Vance è diventato il guru dell’emergente linea populista-intellettuale etichettata come conservatorismo nazionalista – cattolica, decisamente anti woke, costantemente in guardia verso le corporation, protezionista del commercio e dei confini e infatuato di Viktor Orbán. Ma il cavallo di battaglia continua coerentemente a essere sempre lo stesso, perché è là che la sua figura si definisce: “Voglio che si sappia come vivono i poveri e qual è l’impatto psicologico che produce la povertà spirituale e materiale sui loro figli. Voglio che si capisca cos’ha rappresentato il sogno americano per me e la mia famiglia. Voglio che si capisca in cosa consiste realmente l’ascensore sociale”, scrive nel best seller che l’ha fatto conoscere agli americani e che nel 2020 ha spinto Ron Howard a ricavarne un film (su Netflix) con Amy Adams e Glenn Close nella parte della madre, nel quale però l’intenzione di denuncia politica di Vance vira verso la drammaturgia di caratteri. “I miei familiari, che vengono dalle colline del Kentucky orientale, si autodefiniscono hillbilly”, scrive Vance. “E’ stato lo spostamento dei Grandi Appalachi dal Partito democratico al Partito repubblicano a ridefinire gli assetti politici dell’America dopo Nixon. Ed è nei Grandi Appalachi che le fortune dei bianchi della classe operaia sembrano in declino. Dalla bassa mobilità sociale alla povertà, dalla diffusione dei divorzi alla droga endemica, la mia patria è un luogo di infelicità”. Povertà e le sue tragiche conseguenze: debiti, alcolismo, violenza e abuso di sostanze, “il modo più facile per allontanare il dolore”. Vance si trasforma in personaggio pubblico proprio a partire dal suo identikit: “Sì, sono bianco, ma non mi identifico nei wasp, i bianchi anglosassoni e protestanti del nord-est”, scrive nell’intro di “Elegia Americana”: “Mi identifico invece con i milioni di proletari bianchi di origine irlandese e scozzese che non sono andati all’università. Per questa gente, la povertà è una tradizione di famiglia”. Il proletariato e il sottoproletariato bianco che le mutazioni socioeconomiche hanno lasciato sbigottiti e alla deriva: mandare Vance alla Casa Bianca alle spalle di Donald Trump equivale a riaccendere una speranza – e in quanto tale, a questo punto della campagna, è una splendida mossa.

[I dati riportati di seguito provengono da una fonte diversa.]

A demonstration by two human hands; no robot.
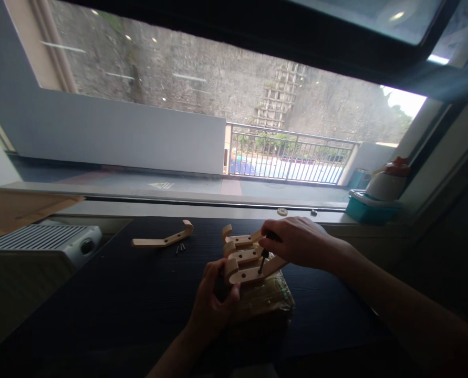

“I proletari bianchi sono il gruppo sociale più pessimista d’America. Siamo socialmente più isolati che mai, e trasmettiamo questo isolamento ai figli. Molti di noi sono stati espulsi dalla forza lavoro o hanno deciso di non trasferirsi altrove per cercare nuove opportunità”, recita il suo libro-manifesto. Pochi tra coloro che decideranno di andare a votare sospinti dalla presenza di questa figura nel ticket repubblicano, si faranno impressionare dalla notizia che il suo pigmalione è Peter Thiel, eminenza grigia del conservatorismo nazionalista, ma a sua volta miliardario capitalista, arricchitosi nella bolla digitale. Sistemando al suo fianco il rampante Vance, Trump alza il livello dello scontro sociale, recupera una sacca di elettori dimenticati e acuisce la frizione razziale. Strategie di spietata funzionalità, alle quali dall’altra parte della barricata si oppone solo un nervoso appello di resistenza (Vance: “L’unico motivo per cui mi sono fatto crescere la barba è perché Trump ha detto che senza sembro frocio” – tanto per esemplificare l’aria che tira).